O’Brien’s is a simple thesis. It was the production and delivery of materiel that won the war, not the great battles on land and sea that everyone is familiar with. Further, he advances the argument, and indeed shows, that it was because this campaign against the other side’s materiel base was largely fought by allied navies in the SLOCs and by air-forces in their strategic bombing campaigns against its manufacture and transport to the field of battle, that the operations of navies and air-forces are much more important than those of armies.  It’s not a great leap from the proposition that armies didn’t matter very much (that’s a bit unfair, O’Brien doesn’t go quite that far) to the much greater conclusion that it was the Western Allies who actually won the war not the Soviet Union.

O’Brien’s case rests on the fact, which he convincingly demonstrates, that far more tanks, aircraft, guns and ammunition were denied to the Germans by their not being manufactured in the first place, by their being denied the fuel the Germans needed for training and exercises, and by their interdiction and destruction before they reached the battlefield. The destructive results of even the great tank battle of Kursk on the Eastern Front pale in comparison with those indirectly delivered by the American and British bombing campaigns. It was the same story against the Japanese, although, interestingly, O’Brien argues that they were much more capable of manufacturing equipment and weaponry than generally believed. Their crucial air losses weren’t delivered by battles like Midway (on the cover, remember) or even the Philippine Sea, but by naval forces battering Japan’s SLOCs (reinforced by Japan’s purblind failure to recognise their importance) and, when the island campaign brought them close enough, by the US bombing campaign destroying most of Japan’s industrial capacity.

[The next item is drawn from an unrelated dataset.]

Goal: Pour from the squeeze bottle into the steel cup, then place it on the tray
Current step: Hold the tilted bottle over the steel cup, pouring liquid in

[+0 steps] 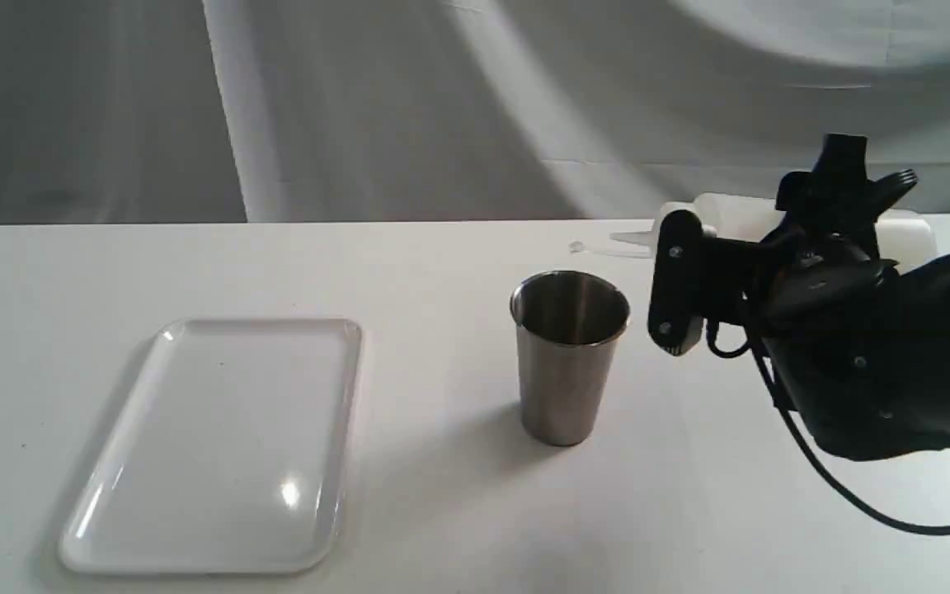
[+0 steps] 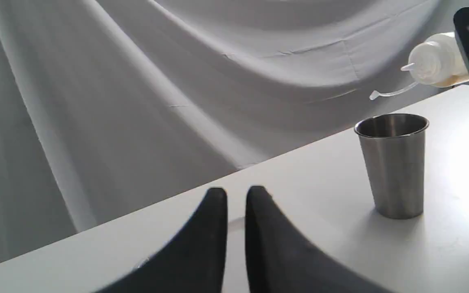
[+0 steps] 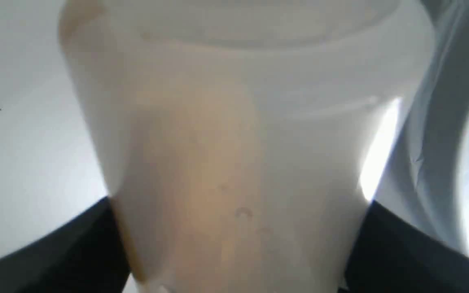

Neither the Germans nor the Japanese could do much against American industry of course.  The Germans did their best with the U-boat war to prevent its products reaching Europe but comprehensively lost a campaign they could never win. The Japanese didn’t even try.

Some of O’Brien’s methods are perhaps debateable. He measures losses in manufacturing against Germany’s original production targets without going into whether those targets were realisable in the first place. His argument about the decisive role of seapower and airpower is partly based on the relative economic effort the Western allies devoted to producing ships and planes when compared to the weaponry of land warfare. But this is false logic. Navies and air forces are capital intensive and so more expensive; in itself that doesn’t make them more important, though, stretching a point, it might be thought to show that the allies thought they were! Some of O’Brien’s account of strategic decision is also pretty debateable.

So, summarising, what to make of these two books ? One easy conclusion is that they could both do with a bit more of the other’s approach. Hastings tells a dramatic story really well, but he skirts around the issue of military cost-effectiveness in terms of relative battle loss – of who won the battle and its overall significance in the grander scale of things. But on page 349 he makes a point that O’Brien arguably should have considered more than he did. “Winston Churchill”, Hastings writes, “understood better than did most of his commanders that the moral issues at stake in the conduct of a war are quite as great as the material ones. No battle can be justly assessed by a mere profit-and-loss account of casualties, of tanks, aircraft, ships destroyed. Perception is also critical and often decisive”.  Quite so. But undoubtedly there comes a point when the other side’s superiority in materiel does actually decide the day.

Both books are recommended. They make you think, especially in combination.